We’ve taken a very deliberately respectful approach to the issue of wait times. We do not want to embarrass governments. We want to inspire them. There is no “blame and shame” – only facts and a fundamental presumption that all the stakeholders want to see improvement. We want to help governments to help improve access to care. One of the most telling moments for me, reassuring me that this approach is the correct one, was an incredible moment of candor from Manitoba Health Minister Theresa Oswald. Upon receiving a not-so-flattering report card for her province last year, including a few F grades, she was quoted in the press as saying, “I’ve been an A-student my whole life, I don’t like getting anything other than A’s.” (http://metronews.ca/news/winnipeg/269301/manitoba-wait-times-getting-nearly-failing-grades/).

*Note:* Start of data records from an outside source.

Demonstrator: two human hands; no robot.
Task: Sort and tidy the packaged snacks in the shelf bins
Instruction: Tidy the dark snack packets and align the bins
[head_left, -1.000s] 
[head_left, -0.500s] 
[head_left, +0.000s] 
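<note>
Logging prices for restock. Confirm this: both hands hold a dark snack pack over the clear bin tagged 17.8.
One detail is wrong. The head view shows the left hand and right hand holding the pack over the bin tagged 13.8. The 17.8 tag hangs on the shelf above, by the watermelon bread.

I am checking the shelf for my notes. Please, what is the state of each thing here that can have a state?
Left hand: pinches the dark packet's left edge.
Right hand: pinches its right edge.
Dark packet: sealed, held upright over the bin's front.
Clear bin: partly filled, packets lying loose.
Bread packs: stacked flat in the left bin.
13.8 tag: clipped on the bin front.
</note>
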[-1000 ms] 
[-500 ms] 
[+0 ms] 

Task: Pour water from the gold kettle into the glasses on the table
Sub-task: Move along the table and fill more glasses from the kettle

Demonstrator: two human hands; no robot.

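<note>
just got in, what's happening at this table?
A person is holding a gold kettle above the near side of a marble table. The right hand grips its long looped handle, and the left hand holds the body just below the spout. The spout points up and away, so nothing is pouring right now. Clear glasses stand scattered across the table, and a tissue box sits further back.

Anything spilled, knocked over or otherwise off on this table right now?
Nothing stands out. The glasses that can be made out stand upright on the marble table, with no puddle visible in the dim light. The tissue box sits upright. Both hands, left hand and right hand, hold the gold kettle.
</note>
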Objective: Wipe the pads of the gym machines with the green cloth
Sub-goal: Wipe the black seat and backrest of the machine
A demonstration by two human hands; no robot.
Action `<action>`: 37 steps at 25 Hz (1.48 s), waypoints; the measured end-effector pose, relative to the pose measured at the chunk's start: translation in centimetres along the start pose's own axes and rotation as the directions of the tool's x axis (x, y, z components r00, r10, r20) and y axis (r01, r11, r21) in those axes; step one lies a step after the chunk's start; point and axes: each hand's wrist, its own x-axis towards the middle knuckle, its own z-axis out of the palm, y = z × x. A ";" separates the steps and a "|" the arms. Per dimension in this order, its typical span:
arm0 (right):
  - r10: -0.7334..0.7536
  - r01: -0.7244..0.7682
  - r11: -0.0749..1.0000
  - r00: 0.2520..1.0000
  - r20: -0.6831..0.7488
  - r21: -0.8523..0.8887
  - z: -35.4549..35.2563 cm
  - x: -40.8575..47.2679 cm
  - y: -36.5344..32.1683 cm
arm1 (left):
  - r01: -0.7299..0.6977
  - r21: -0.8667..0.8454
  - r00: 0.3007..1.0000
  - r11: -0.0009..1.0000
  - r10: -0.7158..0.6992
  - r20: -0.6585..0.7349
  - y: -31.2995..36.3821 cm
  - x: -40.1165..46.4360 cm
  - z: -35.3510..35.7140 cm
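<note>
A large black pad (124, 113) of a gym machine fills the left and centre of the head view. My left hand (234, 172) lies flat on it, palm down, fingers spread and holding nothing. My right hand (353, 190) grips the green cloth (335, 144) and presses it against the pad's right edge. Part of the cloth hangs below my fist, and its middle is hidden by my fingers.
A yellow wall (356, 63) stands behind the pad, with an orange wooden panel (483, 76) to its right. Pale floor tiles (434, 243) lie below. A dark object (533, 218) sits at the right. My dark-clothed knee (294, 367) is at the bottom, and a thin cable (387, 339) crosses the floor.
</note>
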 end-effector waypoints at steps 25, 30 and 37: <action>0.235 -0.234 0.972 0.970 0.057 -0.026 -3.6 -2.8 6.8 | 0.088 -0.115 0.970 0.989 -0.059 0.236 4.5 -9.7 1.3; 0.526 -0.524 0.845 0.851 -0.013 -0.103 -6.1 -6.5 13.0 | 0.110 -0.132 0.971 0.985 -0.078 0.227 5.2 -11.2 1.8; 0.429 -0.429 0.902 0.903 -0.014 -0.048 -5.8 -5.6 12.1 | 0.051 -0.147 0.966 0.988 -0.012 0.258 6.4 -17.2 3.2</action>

This refreshing departure from the usual “deflect and dodge” strategy employed by most elected officials demonstrated to us that she respected what we said, she recognized the legitimacy of what we were saying, and she trusted us. We, in turn, felt that we were motivating her to turn those F’s into A’s, and we all want to do whatever we can to help her do just that.
This is what Canadians expect of their elected officials and of their doctors – simply, to lead honestly and to work together. When stakeholders are made into villains, conversations shut down and progress stops. We should evaluate our progress critically, but respectfully.
Last year, I was privileged, as Chair of the WTA, to present before the Senate of Canada’s Committee on Social Affairs, Science and Technology – the committee charged with examining progress made in Canada since the 2004 Health Accord. (The transcript of the testimony is here: http://www.parl.gc.ca/Content/SEN/Committee/411/soci/49055-e.htm?Language=E&Parl=41&Ses=1&comm_id=47). We advanced the argument that access had not improved as much as it should have because of inadequate accountability for the federal dollars spent, and because the money that was spent did not buy real change. These sentiments were reflected in the committee’s final report (http://www.parl.gc.ca/Content/SEN/Committee/411/soci/rep/rep07mar12-e.pdf).
The WTA (www.waittimealliance.com) is stronger than ever. Our membership continues to grow, and our members are energized by the conviction that we are playing a noble and productive role in the national discussion on access to health care. We will continue to shed light, provide expertise, and lend our hand to all partners and stakeholders. Canadians deserve nothing less than our very best effort.